From the inside of a jail cell, I learned what it is like to be regarded as less than human, and to be regarded as society’s refuse. We wonder why people often come out of prison, more violent and anti-social than when they went in. After only a day in a holding cell, I can understand why. People often live up or down to the way they are treated. A police station holding cell is mild compared to prison, and U.S. prisons, while terribly overcrowded, are much more sanitary than prisons in other parts of the world. In that jail cell, I was a nobody, someone unworthy of respect; someone not owed a piece of decency. People treated like animals will respond in kind, and prison treats people like animals. Yet, we wonder why prison doesn’t set people straight.
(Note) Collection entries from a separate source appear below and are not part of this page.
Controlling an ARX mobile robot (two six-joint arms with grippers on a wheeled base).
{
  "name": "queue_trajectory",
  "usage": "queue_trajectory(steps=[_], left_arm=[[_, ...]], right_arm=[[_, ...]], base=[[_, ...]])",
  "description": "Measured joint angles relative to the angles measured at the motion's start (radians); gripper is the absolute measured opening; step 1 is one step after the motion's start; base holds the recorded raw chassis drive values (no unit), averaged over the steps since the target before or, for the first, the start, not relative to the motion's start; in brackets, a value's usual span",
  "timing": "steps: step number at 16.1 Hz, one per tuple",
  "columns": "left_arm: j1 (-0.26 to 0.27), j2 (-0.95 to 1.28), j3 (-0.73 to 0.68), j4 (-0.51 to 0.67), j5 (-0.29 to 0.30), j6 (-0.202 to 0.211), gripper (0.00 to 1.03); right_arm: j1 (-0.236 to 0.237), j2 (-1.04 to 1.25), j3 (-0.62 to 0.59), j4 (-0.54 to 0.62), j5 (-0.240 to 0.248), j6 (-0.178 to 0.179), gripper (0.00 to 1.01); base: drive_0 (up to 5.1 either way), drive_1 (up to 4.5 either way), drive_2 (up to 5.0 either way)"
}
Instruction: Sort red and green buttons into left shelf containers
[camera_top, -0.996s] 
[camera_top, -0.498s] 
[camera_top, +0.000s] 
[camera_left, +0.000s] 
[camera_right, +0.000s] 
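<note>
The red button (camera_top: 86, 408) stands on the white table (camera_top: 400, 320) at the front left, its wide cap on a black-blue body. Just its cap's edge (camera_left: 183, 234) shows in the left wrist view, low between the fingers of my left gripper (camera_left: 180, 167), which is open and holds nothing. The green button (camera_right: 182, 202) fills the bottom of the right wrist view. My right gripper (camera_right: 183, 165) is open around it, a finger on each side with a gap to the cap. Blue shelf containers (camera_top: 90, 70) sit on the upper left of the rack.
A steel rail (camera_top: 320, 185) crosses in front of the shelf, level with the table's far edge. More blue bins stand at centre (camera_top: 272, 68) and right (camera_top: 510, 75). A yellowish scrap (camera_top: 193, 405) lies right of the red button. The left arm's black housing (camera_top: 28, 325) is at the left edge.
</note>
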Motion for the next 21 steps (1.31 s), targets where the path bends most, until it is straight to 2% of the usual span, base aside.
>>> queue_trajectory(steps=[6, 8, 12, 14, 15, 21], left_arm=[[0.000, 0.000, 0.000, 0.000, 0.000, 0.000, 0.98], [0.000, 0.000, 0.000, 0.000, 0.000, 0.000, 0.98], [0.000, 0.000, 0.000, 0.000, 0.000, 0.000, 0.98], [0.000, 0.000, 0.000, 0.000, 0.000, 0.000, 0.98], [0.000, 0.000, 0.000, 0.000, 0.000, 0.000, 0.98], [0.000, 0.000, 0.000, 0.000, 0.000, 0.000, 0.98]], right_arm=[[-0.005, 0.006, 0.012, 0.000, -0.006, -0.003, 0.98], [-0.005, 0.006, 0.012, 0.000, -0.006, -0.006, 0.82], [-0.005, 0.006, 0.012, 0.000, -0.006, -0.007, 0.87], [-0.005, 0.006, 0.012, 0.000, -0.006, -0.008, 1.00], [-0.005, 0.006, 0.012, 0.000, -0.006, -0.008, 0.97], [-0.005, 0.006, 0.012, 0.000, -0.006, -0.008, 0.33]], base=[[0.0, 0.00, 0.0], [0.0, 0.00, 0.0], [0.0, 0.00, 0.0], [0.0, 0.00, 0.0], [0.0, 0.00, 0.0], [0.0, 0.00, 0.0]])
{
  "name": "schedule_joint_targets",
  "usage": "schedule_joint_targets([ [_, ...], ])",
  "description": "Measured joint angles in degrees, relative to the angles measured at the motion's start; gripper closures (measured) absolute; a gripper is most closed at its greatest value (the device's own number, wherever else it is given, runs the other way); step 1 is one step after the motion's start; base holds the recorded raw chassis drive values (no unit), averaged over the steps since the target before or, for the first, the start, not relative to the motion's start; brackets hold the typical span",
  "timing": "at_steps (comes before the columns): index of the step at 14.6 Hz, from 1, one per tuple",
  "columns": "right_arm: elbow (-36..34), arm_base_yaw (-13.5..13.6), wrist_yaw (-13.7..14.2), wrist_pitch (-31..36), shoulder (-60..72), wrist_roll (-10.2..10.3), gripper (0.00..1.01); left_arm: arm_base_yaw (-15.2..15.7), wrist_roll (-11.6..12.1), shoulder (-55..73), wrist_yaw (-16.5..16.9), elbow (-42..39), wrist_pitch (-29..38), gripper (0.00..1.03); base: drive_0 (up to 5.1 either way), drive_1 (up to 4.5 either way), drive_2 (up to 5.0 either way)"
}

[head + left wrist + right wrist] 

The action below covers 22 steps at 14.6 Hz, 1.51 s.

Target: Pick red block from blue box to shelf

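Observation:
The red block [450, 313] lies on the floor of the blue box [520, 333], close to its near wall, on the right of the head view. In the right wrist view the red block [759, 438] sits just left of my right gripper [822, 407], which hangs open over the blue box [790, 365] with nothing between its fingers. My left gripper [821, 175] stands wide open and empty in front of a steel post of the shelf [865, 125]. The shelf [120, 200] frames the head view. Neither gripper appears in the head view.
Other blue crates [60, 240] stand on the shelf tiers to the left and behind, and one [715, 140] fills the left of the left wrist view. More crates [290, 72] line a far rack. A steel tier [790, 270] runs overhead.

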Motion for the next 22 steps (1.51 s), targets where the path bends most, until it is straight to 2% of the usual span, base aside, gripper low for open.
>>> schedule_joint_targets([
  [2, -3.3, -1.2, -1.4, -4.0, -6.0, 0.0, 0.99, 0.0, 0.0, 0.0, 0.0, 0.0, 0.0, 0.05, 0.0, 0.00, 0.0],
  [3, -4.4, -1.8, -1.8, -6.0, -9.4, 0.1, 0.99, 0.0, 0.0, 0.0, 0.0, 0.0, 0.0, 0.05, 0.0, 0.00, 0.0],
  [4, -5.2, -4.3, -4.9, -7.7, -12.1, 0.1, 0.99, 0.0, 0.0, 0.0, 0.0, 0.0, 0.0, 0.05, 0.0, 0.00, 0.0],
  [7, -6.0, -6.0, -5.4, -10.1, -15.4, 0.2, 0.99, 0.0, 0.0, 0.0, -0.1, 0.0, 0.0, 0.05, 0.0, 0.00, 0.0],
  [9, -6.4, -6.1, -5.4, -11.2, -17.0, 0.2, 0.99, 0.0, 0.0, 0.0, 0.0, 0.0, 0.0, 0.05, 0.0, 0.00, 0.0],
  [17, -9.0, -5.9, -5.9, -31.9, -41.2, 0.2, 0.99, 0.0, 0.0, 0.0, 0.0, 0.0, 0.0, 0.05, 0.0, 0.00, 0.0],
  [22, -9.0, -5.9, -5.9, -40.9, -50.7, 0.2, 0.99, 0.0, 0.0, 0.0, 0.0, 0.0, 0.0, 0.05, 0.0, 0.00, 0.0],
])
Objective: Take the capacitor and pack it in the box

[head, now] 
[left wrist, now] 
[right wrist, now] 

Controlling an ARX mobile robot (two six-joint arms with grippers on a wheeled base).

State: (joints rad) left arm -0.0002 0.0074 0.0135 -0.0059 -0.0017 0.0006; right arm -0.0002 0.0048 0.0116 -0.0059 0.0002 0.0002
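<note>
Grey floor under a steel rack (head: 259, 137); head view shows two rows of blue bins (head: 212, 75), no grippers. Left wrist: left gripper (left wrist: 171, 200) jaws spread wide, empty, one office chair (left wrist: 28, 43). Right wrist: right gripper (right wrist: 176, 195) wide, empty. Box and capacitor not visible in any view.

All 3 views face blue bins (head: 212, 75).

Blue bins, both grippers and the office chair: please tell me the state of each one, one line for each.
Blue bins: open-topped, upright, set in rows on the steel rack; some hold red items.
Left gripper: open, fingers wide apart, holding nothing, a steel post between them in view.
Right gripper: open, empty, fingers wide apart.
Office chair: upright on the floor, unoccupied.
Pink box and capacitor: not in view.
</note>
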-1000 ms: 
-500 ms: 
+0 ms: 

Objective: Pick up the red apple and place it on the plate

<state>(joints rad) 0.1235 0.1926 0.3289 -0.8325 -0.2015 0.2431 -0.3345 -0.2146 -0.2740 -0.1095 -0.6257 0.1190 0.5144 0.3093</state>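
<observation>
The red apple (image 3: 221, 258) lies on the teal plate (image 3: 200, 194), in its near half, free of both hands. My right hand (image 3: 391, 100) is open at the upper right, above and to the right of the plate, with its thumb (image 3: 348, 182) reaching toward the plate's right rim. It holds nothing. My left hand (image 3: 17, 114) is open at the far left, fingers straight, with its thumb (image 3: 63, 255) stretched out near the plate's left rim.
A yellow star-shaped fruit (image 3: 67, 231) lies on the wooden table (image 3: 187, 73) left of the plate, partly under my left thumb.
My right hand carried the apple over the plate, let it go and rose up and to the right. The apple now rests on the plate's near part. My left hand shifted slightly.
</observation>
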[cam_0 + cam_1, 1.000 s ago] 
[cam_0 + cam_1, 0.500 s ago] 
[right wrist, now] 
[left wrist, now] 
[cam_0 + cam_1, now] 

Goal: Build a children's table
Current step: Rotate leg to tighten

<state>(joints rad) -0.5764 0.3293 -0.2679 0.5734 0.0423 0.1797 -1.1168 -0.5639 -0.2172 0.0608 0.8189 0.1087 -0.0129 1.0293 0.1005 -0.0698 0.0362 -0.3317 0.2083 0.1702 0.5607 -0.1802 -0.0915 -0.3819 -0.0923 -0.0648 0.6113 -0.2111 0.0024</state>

People often “find God” while in jail; that may be so. However, I have never been in a place so devoid of hope and meaning as that jail cell. Perhaps, if I had stayed longer, I would have experienced what the writers of the lament psalms realized as they cried out in despair, and what Jesus found on the cross; that on the other side of hopelessness is the God of love. Frankly, I am glad I didn’t have to stay that long. I find it hard to believe we call ourselves “civilized” and yet treat people with the indignity that pervades our prison system. In my 25 hours I got only a tiny glimpse of that indignity, so small that it may not even be worth mentioning, and yet what I saw rocked me to the core of my being.

I doubt I will ever fully recover from those 25 hours in jail; I saw life from the perspective of hopelessness, and I did not like what I saw. May I never forget how many people slog through life from that perspective, and may I never let go of my resolve to be a person who works for hope, change and the dignity of every human being.